A inovação teria efeitos positivos para o setor ao estabelecer, por exemplo, que o Colégio de Diretores da Agência seria a instância decisória máxima, evitando os atuais recursos que seguem para apreciação do Ministro de Minas e Energia.
Não obstante, a alteração sugerida somente trará eficiência ao setor se o órgão regulador - seja autarquia, autarquia especial ou agência - estiver devidamente equipado e preparado para exercer suas funções e aplicar a lei.
(b) autorizações de pesquisa com prazos mais curtos e investimento mínimo fixado pela agência: é sabido que as atividades de mineração, sejam de pesquisa ou lavra, são atividades de longo prazo, sendo impossível, portanto, enquadrá-las em períodos de um ano cuja renovação depende do poder regulador, como se propõe no novo código. A instabilidade gerada pelo dispositivo afastará os interessados realmente dispostos a investir na pesquisa da área.
(c) estabelecimento de dispositivos legais que permitam o cancelamento das outorgas minerais em caso de as jazidas não serem exploradas ou de lentidão no processo de extração dos minérios: em nosso entender, o atual código já prevê uma série de obrigações ao minerador e suas respectivas sanções em caso de descumprimento.
Nesse sentido, vale repetir, se tais dispositivos, assim como as alterações propostas de uma forma geral, que visam conferir maior rigor ao controle de atividade, fossem efetivamente fiscalizados e exigidos, não precisariam ser modificados.

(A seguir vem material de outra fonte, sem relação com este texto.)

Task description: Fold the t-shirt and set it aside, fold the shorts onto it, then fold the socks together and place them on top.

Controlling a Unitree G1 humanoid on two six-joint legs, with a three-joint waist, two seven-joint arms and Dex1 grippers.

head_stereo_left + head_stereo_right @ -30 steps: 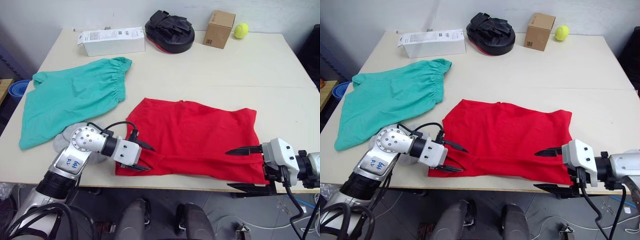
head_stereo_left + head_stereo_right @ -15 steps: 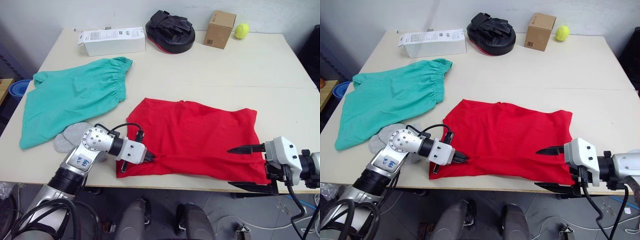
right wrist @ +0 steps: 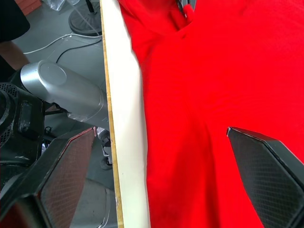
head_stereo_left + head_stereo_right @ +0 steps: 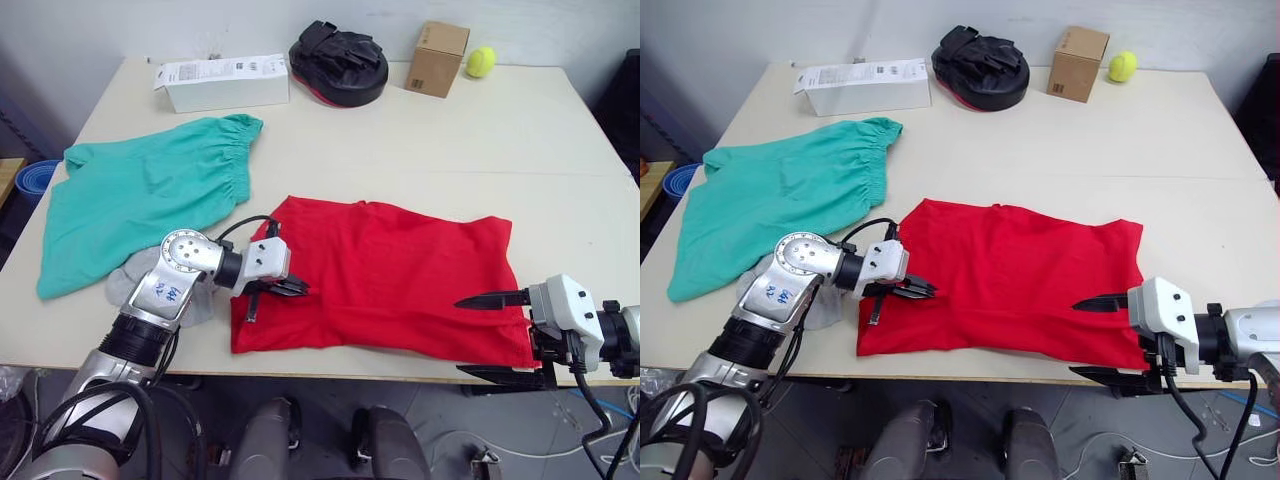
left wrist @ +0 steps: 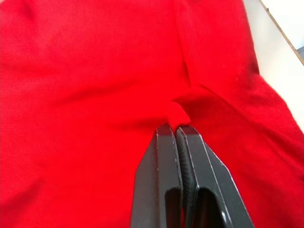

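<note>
Your left gripper (image 5: 176,129) is pinched tight on a small bunched fold of the t-shirt (image 4: 400,275), at the shirt's end nearest the shorts (image 4: 140,205); in the left wrist view the two black fingers (image 5: 161,161) press together with a nub of red cloth squeezed between their tips. Your right gripper (image 4: 497,335) stands wide apart at the shirt's opposite end, by the near corner: one finger lies over the red cloth, the other hangs below the table (image 4: 480,150) edge, so the shirt's corner and the table edge sit between the jaws without being clamped.

The t-shirt lies spread flat along the table's near edge, its long axis running from your left gripper across to your right one. The blue collar band and chest print cannot be made out.

The shorts lie flat beside the shirt, on your left-gripper side, with the gathered waistband end pointing toward the far side of the table. The grey socks (image 4: 128,283) lie at the near edge of the shorts, partly hidden under your left arm, close to the shirt's held end.
</note>
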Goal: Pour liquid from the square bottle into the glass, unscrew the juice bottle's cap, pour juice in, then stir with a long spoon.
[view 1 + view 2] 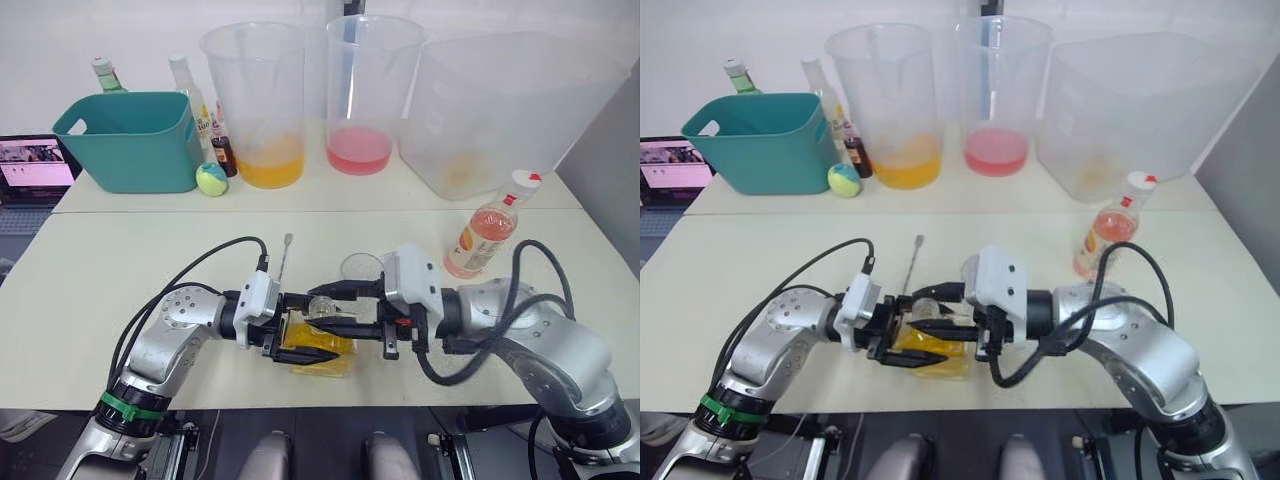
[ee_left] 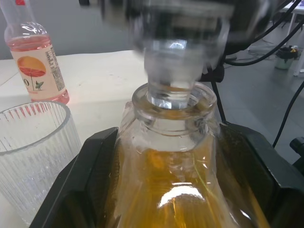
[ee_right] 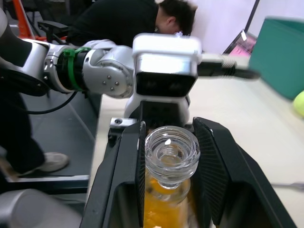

(d) possibilidade de indeferimento, pela agência, de cessões de direitos minerários: os critérios estabelecidos para tanto, ainda que importantes, devem ser absolutamente objetivos, configurando ato vinculado da administração, sob pena de afastar importantes players do setor, que contribuem com o investimento de risco e promovem o desenvolvimento da mineração em âmbito mundial.
Muitos outros itens da proposta apresentada pelo Ministério de Minas e Energia devem ainda ser avaliados em conjunto pelo governo e pela sociedade, de modo a viabilizar os progressos na legislação sem produzir impactos negativos na competividade do setor minerário brasileiro frente ao cenário mundial.